The Board Fellows Program run by the ILE, prepares Georgia Tech MBA students to be effective civic leaders by serving as non-voting members on Atlanta-area non-profit boards. Students develop awareness of board roles and functions by providing business skills, new insights, and innovative perspectives to the boards on which they serve.
The College of Management is committed to incorporating initiatives in social impact, ethics and environmental management in both activities and as part of the curriculum.
Philanthropy is central to our education at the Georgia Tech College of Management. Through volunteering and interacting with the community, we learn leadership, responsibility, and the value of giving back. All philanthropy activities are developed and run by students. These activities include:
• Saint Bernard Project- Over the last four years, MBA students have made 8 trips to Saint Bernard Parish, the county immediately adjacent to the Ninth Ward in New Orleans, to rebuild houses and help with community revitalization after Hurricane Katrina. Our students volunteer through the Saint Bernard Project and have been asked by the organization to help develop specific volunteer opportunities for MBA students.

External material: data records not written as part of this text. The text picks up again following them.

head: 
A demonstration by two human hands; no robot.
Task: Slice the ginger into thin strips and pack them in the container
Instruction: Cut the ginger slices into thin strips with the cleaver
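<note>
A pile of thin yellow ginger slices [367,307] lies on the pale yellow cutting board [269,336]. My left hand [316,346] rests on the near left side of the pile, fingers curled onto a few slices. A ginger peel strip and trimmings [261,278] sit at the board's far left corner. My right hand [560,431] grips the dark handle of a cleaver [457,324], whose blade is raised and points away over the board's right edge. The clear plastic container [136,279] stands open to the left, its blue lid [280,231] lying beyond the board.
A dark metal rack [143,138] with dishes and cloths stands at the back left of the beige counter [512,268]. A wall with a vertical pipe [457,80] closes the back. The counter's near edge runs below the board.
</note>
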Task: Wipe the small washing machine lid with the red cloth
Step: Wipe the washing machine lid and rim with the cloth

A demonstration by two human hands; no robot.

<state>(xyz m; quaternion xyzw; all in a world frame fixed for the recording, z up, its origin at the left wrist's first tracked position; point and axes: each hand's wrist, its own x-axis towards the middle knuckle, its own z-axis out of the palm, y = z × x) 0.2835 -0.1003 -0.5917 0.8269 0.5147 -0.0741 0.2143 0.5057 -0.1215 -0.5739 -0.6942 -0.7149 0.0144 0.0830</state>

• Junior Achievement- Every year, students from the MBA Program volunteer with Junior Achievement, an organization that places professionals in schools to teach children about real-life skills.
• Red Cross Blood Drives -Twice a year, students from the MBA program partner with the Red Cross to hold blood drives in our building. Students have studied these blood drives for their Operations Management class, and the College welcomes professionals from the surrounding office buildings to participate in the drive, increasing visibility of our program and our students.
• Pro Bono Consulting- What started as a volunteer project has become a college-recognized course for credit. Every semester, two teams of students take on consulting projects for local non-profit organizations.
• Net Impact Board Fellows- Through the Georgia Tech COM chapter of Net Impact, an organization that promotes sustainability in business, over ten second-year students are placed on local boards of non-profits. On those boards, these students build their leadership skills, take on important projects, and build the visibility of the Georgia Tech brand.
Class topics: effects of emerging technologies on stakeholders, including sustainability implications.
This course is a survey of ethical issues with which the manager must be familiar in order to adequately understand the business environment in which the modern company operates. The course is designed to teach and foster discussion about important topics in ethics (moral problems and ethical duties) and will give the student a formal experience in analyzing how the ethical environment creates a structure (sometimes welcomed, sometimes not) for commercial activity at the firm level. The grading for the course is based upon written and spoken components.
Environmental product differentiation opens new markets. Green procurement and total quality environmental management significantly reduce input and operating costs. Product innovation and eco-entrepreneurship are ways of doing well while doing good. These are some of the opportunities.
The cost of landfilling in the US is increasing rapidly. Communities are demanding higher standards of air, water and soil quality. European and Japanese legislation on product take-back and waste exports concerns many US manufacturers. Rising fuel prices make fuel-efficiency a competitive factor. Global warming is changing the way governments and businesses need to think about carbon. These are some of the challenges.
This course takes a holistic view of the interaction of businesses with the environment. It outlines reasons why businesses would want to care about environmental issues, introduces environmental assessment and management tools, and visits topics from various business functions. The main topics that will be covered are:
? Relevant domestic and international environmental legislation
? Environmental assessment and management tools
? Corporate environmental programs
? Sustainable development
? Environmental marketing
? Environmental operations
? Environmental stewardship
? Closed-loop supply chains
Current issues such as global warming, energy and e-waste will be discussed in the context of a number of cases.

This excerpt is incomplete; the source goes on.